These tools assess an individual’s risk by incorporating variables such as age, body mass index (BMI), family history of diabetes, physical activity, diet, and blood pressure.

The implementation of these risk assessment tools enables the early detection of individuals in a prediabetic state [35], facilitating timely intervention strategies such as lifestyle modifications and medical follow-up. Moreover, these tools play a crucial role in shaping public health policies designed to reduce the societal burden of diabetes [36,37].

Obesity is a primary risk factor for T2D and represents a growing global public health challenge [38]. The excessive accumulation of adipose tissue, particularly in the abdominal region, is strongly linked to insulin resistance, a key pathophysiological mechanism underlying the development of T2D [39]. Visceral obesity promotes a pro-inflammatory and oxidative stress state, marked by the release of inflammatory cytokines such as tumor necrosis factor-alpha (TNF-α) [40] and interleukin-6 (IL-6) [41], which impair insulin action in peripheral tissues.

Moreover, dysfunctional adipose tissue in obese individuals secretes lower levels of adiponectin, a hormone that enhances insulin sensitivity and regulates lipid and glucose metabolism. Reduced adiponectin levels, coupled with increased insulin resistance, promote chronic hyperglycemia and the progression toward T2D [42]. Additionally, obesity is associated with beta-cell dysfunction, compromising the body’s ability to maintain glycemic homeostasis [43].

Epidemiological studies have demonstrated that weight reduction through lifestyle interventions, including dietary modifications and increased physical activity, can delay or prevent the onset of T2D in individuals with obesity and prediabetes [44]. In this regard, the Diabetes Prevention Program (DPP) has shown that modest weight loss (5–10% of initial body weight) can significantly reduce the risk of developing T2D [45]. Consequently, obesity prevention and treatment are critical strategies for addressing the global diabetes epidemic.

Type 2 diabetes poses a significant epidemiological burden and is associated with multiple complications. The use of validated risk assessment tools and the implementation of preventive strategies are essential to mitigate its impact. Given the strong link between obesity and T2D, it is imperative to develop effective public health policies that promote healthy lifestyles and reduce the incidence of the disease.
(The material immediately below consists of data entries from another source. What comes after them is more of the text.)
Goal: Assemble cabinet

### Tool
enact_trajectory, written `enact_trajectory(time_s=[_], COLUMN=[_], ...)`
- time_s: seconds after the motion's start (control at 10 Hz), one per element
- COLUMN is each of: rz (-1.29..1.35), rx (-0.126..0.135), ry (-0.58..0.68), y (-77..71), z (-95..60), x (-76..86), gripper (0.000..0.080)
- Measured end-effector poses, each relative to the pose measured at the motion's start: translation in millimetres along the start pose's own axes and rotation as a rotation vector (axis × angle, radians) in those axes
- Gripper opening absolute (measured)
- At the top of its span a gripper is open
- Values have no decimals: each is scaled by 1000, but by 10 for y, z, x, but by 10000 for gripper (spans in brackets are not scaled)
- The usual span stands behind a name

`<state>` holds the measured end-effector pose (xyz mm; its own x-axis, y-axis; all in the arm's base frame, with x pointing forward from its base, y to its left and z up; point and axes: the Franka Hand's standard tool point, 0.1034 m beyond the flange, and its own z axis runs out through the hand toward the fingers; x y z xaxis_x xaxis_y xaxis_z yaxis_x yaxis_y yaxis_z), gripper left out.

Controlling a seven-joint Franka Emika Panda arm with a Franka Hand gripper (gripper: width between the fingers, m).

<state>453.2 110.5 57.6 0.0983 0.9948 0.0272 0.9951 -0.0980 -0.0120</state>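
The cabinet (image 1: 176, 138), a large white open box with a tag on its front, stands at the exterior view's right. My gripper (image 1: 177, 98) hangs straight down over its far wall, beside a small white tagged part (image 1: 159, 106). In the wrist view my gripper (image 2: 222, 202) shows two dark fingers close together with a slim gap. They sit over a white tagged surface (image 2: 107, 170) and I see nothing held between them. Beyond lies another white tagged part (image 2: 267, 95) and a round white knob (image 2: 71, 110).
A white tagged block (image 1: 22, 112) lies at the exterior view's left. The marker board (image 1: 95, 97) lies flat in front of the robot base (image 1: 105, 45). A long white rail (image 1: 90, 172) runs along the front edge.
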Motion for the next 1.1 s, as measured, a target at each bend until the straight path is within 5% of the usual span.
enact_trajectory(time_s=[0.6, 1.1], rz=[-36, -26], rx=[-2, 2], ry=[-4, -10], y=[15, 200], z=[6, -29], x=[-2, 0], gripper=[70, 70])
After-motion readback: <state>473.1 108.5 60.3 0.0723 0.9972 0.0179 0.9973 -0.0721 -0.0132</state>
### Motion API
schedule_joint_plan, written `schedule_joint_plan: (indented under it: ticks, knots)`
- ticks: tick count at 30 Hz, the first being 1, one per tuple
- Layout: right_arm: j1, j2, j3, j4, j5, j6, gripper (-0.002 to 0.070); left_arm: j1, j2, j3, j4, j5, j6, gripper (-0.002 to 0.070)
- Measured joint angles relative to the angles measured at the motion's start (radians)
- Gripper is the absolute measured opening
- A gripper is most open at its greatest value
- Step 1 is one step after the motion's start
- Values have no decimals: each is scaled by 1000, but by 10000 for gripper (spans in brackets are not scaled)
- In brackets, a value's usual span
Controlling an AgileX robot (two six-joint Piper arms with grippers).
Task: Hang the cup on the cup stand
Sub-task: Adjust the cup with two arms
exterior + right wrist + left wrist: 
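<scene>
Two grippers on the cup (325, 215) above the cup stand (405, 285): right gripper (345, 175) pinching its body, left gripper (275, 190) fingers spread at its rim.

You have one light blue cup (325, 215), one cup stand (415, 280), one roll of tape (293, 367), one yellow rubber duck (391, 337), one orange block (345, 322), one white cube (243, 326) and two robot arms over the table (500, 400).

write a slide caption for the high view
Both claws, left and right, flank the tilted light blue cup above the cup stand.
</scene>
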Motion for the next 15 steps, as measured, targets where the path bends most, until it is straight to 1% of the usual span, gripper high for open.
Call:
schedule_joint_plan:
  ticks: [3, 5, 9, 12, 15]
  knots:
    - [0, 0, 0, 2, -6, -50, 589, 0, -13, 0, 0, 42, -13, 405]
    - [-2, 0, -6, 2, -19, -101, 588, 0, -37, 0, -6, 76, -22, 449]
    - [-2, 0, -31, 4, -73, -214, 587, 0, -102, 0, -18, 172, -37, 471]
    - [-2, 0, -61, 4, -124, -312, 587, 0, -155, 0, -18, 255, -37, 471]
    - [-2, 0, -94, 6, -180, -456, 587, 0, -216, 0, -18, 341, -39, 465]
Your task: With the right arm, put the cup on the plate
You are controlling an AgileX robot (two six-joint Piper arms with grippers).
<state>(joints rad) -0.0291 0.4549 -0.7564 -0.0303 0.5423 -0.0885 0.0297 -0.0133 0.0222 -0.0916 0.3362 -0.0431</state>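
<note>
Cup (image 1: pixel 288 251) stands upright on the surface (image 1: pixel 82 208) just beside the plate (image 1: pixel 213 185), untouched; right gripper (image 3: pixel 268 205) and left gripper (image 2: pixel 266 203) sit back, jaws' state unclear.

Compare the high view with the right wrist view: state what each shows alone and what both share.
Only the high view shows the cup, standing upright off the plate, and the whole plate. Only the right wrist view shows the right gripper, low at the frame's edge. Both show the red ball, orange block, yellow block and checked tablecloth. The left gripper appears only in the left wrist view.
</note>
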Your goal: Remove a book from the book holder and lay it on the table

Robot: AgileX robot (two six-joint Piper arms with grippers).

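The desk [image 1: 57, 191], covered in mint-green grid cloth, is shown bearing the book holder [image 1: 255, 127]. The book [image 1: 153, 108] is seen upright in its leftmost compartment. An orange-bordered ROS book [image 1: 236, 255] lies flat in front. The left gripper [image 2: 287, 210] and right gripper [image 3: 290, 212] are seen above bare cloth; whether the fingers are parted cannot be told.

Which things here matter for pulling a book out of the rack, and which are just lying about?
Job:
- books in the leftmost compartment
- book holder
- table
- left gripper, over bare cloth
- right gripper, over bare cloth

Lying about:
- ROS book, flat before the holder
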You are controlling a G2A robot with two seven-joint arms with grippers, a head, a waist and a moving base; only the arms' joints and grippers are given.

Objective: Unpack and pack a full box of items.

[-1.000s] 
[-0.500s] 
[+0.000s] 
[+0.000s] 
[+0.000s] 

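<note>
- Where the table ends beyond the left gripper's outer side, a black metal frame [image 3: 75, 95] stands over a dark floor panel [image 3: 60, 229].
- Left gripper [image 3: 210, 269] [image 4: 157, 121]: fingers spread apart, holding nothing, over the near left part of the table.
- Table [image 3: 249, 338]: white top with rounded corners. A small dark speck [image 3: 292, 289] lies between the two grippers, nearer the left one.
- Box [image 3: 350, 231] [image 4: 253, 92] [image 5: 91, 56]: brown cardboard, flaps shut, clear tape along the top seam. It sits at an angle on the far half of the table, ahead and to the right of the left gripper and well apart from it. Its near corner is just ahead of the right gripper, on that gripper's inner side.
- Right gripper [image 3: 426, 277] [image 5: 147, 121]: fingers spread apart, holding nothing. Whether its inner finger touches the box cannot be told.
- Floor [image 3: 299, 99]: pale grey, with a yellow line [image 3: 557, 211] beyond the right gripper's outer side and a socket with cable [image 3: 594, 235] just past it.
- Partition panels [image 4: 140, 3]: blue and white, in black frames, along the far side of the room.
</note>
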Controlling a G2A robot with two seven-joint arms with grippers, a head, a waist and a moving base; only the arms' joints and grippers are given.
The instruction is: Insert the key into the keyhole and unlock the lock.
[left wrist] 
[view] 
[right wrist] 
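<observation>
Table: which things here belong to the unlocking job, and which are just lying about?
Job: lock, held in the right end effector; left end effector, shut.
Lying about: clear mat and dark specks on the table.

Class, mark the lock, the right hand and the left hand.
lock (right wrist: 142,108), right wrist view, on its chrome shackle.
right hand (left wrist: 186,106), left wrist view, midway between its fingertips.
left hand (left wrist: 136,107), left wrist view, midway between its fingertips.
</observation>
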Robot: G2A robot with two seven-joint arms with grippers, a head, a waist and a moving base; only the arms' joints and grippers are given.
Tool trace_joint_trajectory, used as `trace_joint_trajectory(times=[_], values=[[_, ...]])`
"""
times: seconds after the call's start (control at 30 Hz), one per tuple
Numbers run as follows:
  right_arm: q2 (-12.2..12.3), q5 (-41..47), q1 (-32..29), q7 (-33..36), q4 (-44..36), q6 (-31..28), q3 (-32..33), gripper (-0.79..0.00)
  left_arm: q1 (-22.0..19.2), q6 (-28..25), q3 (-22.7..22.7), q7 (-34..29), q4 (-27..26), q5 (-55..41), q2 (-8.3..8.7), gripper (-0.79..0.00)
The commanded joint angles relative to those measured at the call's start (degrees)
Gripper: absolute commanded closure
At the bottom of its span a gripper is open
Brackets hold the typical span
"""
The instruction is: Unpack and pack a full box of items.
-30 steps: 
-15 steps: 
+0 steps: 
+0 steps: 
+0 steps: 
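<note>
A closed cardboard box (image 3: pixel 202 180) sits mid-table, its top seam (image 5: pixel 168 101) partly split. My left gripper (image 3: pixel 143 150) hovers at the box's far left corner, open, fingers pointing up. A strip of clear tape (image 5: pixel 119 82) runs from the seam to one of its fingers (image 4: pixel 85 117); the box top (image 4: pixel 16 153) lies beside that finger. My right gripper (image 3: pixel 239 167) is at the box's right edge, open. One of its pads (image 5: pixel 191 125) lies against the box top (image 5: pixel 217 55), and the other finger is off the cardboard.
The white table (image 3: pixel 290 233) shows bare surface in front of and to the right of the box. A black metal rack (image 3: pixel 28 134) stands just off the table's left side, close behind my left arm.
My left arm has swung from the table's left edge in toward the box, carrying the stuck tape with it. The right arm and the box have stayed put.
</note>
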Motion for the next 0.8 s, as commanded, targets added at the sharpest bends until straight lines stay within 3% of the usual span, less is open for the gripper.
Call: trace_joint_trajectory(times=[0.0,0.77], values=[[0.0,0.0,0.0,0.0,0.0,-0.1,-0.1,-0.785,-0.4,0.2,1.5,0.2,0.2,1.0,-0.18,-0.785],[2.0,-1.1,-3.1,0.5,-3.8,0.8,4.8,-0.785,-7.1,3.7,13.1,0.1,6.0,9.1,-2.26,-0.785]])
The objective of this study is to evaluate the utility of the Córdoba Equation for Estimating Body Fat (ECORE-BF) as a predictor of elevated values in various risk assessment scales for T2D and prediabetes.

2. Materials and Methods

This study is a descriptive, cross-sectional analysis conducted between January 2017 and December 2019, involving a total of 418,343 workers in Spain (246,061 men and 172,282 women) from various regions. The participants were selected from employees undergoing routine occupational health examinations in the companies that agreed to take part in this study.

To qualify for inclusion, individuals needed to be between 18 and 69 years old, employed under a contract with one of the participating companies, and not on temporary leave due to health-related reasons at the time of assessment, and they must have provided informed consent to participate in this research, allowing the collected data to be used for epidemiological analysis.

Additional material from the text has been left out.